Between 2016 & 17 I’ve spoken or volunteered at over 20 Gift of Life Donor Program events. Our OPO covers eastern PA, southern NJ and all of Delaware. I’ve spoken at hospitals, health fairs training centers, etc. One of my favorite speaking engagements was a training session for 400 DMV employees over 2 days. I told them “I don’t know who my donor was, but it’s quite possible someone in this room asked my donor if they wanted to be an organ donor and they said yes and helped save my life.” This blew them away! Seeing their faces when I said that told me they will remember me when they ask that question in the future.
2017 didn’t start out great. In February I had a colonoscopy that revealed a growth an inch and a half in diameter that had to be surgically removed. So in March I had 8 inches of my colon removed, my appendix and 20 lymph nodes. Luckily I was cancer free to continue my work. I just had to recover from the forth incision, which was length of my abdomen.
This year I created my own nonprofit corporation called the Organ Donation Awareness Tour, Inc. It raises awareness for organ donation in unconventional ways. I try to reach our local television and radio stations for a platform to talk about organ donation. While on dialysis before my second transplant, I bought 2 tickets to see The Rolling Stones in Buffalo on July 11. My transplant was on July 1, so I was unable to attend. A friend from high school contacted me after I wrote a “thank you” on my Facebook page while on my way home after the surgery. She works in PR for Geisinger Medical Center, my transplant center, and wanted to do a story on me. I asked her to help me find a kid who could use a break from an illness. We found a 15-year-old girl with cystic fibrosis and decided to give her the tickets. A local news station met us when I gave her and her mom the tickets. The station did a nice story and the girl chronicled the concert on social media for me.

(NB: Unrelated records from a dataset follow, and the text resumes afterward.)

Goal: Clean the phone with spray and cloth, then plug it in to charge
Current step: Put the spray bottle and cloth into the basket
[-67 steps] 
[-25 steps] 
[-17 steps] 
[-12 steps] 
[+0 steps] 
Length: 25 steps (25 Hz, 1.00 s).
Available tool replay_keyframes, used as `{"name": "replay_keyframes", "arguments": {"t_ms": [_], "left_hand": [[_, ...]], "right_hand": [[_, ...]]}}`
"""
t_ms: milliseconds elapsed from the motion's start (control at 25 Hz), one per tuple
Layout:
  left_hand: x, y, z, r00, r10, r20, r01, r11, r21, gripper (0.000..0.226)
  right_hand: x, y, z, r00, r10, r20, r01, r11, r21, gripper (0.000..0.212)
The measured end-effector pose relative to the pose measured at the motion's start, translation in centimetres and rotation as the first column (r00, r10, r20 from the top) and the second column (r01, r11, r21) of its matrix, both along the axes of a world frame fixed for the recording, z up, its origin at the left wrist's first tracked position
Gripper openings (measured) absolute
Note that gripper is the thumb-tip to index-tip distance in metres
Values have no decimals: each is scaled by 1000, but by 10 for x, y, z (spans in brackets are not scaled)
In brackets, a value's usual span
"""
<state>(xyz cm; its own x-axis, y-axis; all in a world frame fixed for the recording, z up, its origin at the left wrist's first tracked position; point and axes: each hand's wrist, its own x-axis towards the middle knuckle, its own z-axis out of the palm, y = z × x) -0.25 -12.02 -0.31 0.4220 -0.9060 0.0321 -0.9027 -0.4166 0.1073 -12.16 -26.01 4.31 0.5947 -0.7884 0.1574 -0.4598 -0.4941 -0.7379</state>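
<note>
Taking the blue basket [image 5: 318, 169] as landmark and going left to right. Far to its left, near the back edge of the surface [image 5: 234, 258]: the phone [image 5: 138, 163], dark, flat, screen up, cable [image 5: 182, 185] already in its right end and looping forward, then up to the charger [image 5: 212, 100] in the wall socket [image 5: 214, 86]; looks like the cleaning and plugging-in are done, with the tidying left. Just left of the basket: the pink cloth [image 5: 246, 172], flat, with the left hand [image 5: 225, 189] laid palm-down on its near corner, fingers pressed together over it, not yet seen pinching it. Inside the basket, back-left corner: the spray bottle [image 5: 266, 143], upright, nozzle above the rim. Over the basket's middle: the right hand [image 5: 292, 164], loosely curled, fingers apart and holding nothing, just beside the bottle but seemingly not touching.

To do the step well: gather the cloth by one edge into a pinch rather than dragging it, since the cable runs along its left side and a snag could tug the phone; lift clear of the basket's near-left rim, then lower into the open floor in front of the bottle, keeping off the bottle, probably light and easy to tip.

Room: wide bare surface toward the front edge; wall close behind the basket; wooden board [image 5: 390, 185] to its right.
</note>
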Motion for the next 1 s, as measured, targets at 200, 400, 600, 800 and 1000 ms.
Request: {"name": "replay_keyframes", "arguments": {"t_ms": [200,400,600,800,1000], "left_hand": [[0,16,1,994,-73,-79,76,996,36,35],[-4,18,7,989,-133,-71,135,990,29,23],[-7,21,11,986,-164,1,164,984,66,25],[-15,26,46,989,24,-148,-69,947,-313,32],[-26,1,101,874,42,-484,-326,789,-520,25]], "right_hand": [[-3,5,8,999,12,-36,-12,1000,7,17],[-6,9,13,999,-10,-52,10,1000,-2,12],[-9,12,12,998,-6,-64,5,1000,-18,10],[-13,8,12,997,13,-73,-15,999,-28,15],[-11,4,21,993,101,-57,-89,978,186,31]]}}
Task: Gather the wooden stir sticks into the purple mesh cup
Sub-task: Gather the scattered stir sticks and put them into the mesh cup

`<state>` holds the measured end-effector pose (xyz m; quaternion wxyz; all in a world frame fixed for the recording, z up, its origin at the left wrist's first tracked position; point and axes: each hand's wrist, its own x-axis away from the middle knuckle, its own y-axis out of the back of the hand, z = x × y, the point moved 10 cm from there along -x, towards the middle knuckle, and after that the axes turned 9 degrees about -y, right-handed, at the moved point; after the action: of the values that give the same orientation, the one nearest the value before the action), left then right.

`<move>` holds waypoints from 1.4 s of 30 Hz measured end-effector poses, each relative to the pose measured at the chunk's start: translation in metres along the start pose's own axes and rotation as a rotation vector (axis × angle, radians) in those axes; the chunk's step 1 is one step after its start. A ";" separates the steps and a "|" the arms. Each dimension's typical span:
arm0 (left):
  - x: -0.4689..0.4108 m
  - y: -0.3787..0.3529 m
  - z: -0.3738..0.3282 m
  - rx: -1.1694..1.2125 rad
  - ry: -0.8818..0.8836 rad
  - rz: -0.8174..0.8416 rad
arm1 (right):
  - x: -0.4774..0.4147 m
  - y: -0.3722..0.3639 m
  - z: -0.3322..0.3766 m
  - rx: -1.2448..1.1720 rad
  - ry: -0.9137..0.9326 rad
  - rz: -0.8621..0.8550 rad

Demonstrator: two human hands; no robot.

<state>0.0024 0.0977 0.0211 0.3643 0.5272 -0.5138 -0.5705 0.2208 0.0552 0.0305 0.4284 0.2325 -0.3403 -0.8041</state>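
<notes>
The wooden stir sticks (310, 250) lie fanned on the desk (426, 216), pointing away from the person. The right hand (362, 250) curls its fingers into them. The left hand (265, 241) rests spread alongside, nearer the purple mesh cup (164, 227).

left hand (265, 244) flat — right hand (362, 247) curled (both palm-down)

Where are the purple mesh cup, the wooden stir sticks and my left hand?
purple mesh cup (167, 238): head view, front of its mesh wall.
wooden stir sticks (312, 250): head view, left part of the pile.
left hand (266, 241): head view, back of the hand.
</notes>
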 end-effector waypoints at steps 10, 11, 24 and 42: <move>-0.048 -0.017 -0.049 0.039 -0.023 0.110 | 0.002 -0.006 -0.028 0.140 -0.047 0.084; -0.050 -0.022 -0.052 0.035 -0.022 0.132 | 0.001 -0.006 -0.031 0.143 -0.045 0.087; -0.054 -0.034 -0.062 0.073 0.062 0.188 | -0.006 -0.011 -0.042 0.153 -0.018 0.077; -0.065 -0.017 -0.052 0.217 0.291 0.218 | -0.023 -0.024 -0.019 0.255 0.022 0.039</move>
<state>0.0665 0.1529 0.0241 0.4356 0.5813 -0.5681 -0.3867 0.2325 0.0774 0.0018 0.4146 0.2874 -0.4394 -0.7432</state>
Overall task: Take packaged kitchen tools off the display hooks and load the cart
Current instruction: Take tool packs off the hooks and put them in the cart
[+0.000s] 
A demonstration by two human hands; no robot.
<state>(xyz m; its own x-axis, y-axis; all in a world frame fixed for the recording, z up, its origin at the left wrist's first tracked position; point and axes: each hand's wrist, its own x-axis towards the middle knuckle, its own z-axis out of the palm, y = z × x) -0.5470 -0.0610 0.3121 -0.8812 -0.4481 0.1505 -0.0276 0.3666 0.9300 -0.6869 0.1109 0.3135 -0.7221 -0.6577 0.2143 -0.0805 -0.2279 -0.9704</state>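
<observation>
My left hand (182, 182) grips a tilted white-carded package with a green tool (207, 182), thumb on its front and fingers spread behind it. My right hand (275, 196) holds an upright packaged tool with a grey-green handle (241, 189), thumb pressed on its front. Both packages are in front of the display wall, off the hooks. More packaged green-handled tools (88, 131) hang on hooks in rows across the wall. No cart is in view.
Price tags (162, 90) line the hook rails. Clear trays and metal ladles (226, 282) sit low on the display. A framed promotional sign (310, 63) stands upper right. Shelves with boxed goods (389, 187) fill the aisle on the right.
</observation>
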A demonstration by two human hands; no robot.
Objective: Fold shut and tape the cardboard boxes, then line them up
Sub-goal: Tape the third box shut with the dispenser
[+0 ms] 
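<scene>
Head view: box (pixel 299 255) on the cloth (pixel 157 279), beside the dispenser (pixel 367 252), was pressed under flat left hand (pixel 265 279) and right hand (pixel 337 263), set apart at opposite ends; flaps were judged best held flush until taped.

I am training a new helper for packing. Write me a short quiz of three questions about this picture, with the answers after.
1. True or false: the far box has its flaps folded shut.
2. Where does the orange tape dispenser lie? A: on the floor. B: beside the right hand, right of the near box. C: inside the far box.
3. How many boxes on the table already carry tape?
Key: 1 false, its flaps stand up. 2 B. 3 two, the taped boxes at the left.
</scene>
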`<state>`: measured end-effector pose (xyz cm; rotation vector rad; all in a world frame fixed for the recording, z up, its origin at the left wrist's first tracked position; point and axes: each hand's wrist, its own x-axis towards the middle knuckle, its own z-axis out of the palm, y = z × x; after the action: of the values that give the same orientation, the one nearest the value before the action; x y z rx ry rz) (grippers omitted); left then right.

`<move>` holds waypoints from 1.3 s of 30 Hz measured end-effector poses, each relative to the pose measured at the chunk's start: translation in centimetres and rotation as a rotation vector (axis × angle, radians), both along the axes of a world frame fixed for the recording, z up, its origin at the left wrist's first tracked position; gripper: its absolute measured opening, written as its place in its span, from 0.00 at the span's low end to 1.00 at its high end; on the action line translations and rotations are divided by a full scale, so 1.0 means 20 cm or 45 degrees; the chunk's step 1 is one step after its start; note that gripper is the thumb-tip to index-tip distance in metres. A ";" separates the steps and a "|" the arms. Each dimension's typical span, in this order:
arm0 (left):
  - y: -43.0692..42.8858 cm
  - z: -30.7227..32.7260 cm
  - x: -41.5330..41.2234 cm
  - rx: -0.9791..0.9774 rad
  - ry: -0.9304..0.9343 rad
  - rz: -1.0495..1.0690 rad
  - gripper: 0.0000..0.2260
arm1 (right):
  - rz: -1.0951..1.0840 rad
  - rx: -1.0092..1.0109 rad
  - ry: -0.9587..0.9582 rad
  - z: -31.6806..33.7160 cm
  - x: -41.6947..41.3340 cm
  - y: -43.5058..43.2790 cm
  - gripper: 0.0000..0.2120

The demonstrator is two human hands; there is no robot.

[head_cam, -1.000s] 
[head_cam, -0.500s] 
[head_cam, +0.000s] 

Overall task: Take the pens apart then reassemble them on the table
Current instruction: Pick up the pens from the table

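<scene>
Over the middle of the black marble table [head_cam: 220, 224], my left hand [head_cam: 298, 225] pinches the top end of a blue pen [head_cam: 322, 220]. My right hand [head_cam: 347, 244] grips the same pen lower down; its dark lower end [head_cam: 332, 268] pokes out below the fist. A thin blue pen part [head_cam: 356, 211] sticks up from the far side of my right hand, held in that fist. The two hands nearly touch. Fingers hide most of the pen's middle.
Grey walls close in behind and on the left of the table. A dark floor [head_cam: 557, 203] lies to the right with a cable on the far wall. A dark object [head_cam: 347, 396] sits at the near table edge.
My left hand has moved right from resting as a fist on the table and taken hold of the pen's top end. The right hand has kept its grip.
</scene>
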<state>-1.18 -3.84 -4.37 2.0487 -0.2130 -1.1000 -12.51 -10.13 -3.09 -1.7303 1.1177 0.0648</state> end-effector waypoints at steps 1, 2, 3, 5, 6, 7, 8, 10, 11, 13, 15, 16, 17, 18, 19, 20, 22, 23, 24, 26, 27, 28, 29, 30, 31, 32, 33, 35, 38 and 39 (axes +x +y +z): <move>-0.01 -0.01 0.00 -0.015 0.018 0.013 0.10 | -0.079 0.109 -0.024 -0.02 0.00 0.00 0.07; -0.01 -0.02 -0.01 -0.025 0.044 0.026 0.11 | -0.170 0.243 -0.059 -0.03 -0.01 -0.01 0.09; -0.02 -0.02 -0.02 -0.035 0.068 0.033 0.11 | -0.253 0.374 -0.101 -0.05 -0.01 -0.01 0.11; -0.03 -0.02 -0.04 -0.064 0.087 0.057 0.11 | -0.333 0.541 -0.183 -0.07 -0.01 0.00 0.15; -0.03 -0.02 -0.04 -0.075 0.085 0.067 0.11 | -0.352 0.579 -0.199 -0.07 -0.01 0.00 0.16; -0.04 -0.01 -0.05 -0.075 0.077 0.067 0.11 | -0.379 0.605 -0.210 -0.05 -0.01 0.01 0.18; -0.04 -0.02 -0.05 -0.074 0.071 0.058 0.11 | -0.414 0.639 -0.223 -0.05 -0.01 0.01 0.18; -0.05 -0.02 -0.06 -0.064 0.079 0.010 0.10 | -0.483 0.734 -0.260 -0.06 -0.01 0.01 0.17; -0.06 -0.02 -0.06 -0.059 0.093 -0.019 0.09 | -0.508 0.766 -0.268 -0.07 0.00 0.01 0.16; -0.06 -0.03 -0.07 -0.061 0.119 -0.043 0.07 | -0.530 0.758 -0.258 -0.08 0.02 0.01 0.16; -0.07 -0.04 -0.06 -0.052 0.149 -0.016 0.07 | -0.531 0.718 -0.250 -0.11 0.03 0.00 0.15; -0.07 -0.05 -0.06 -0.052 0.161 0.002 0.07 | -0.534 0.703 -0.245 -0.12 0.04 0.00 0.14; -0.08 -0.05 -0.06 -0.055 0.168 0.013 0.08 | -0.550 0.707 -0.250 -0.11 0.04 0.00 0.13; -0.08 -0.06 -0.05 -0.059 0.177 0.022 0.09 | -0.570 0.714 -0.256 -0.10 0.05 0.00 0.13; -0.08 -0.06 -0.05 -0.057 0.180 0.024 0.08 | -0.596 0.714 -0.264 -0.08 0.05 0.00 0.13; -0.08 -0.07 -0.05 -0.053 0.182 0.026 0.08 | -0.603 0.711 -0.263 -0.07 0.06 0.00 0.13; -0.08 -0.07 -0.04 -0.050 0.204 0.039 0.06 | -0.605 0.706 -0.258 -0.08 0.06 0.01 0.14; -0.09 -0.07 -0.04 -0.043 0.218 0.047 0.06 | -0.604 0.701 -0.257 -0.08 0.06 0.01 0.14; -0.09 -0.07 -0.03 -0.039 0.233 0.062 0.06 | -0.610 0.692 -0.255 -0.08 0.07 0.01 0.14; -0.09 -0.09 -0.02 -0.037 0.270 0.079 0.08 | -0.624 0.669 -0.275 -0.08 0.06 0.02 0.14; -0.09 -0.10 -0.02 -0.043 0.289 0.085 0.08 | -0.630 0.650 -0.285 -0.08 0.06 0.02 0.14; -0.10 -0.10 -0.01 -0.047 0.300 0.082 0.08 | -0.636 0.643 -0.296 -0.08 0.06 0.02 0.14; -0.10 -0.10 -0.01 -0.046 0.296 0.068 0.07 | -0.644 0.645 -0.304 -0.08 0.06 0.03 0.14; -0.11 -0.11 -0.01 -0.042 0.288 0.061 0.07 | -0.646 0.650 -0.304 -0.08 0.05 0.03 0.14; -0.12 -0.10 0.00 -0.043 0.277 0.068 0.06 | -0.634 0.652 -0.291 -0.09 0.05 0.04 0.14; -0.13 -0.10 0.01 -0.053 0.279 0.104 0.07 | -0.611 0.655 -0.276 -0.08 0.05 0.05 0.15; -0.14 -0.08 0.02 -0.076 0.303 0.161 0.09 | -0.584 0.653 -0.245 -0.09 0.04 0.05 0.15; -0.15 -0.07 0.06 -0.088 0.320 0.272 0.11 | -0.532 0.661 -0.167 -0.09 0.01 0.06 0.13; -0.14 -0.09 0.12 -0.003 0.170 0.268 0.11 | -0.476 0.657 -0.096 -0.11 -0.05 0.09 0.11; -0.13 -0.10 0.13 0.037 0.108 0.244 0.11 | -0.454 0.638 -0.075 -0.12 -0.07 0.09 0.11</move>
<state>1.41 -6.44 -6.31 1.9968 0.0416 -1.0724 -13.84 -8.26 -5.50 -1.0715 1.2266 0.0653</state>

In Scranton we have the AAA minor affiliate of the NY Yankees, the Railriders. I was able to sponsor Organ Donation Awareness Day with the Railriders on August 6. I had a kidney donor throw out the first pitch to his recipient, a young girl I used to take dialysis with. We were both transplanted only a few months apart. To promote the game, I reached out to a local newsman that had a 1/2-hour show on pubic access. We did the show about a month before the game. Then I reached out to the woman from WNEP TV who did The Rolling Stones story and she did a follow up while promoting the game. At the game I was interviewed on the jumbotron and on the radio by more than 5 stations during the top of the 3rd inning. I did a radio interview back in April (Donate Life Month) on the local classic rock station. I recorded another interview to be played on 5 stations on Sunday 8/27. And I just secured another interview to be recorded 8/21.
I know I’m one of the lucky ones. I also know that if this kidney fails I won’t be able to get another one. I know there are 117,000 people waiting for that magical call like the one I got. I just hope with my efforts, someone gets as lucky as I did. I will always continue to raise awareness for the need or organ donors in unconventional ways.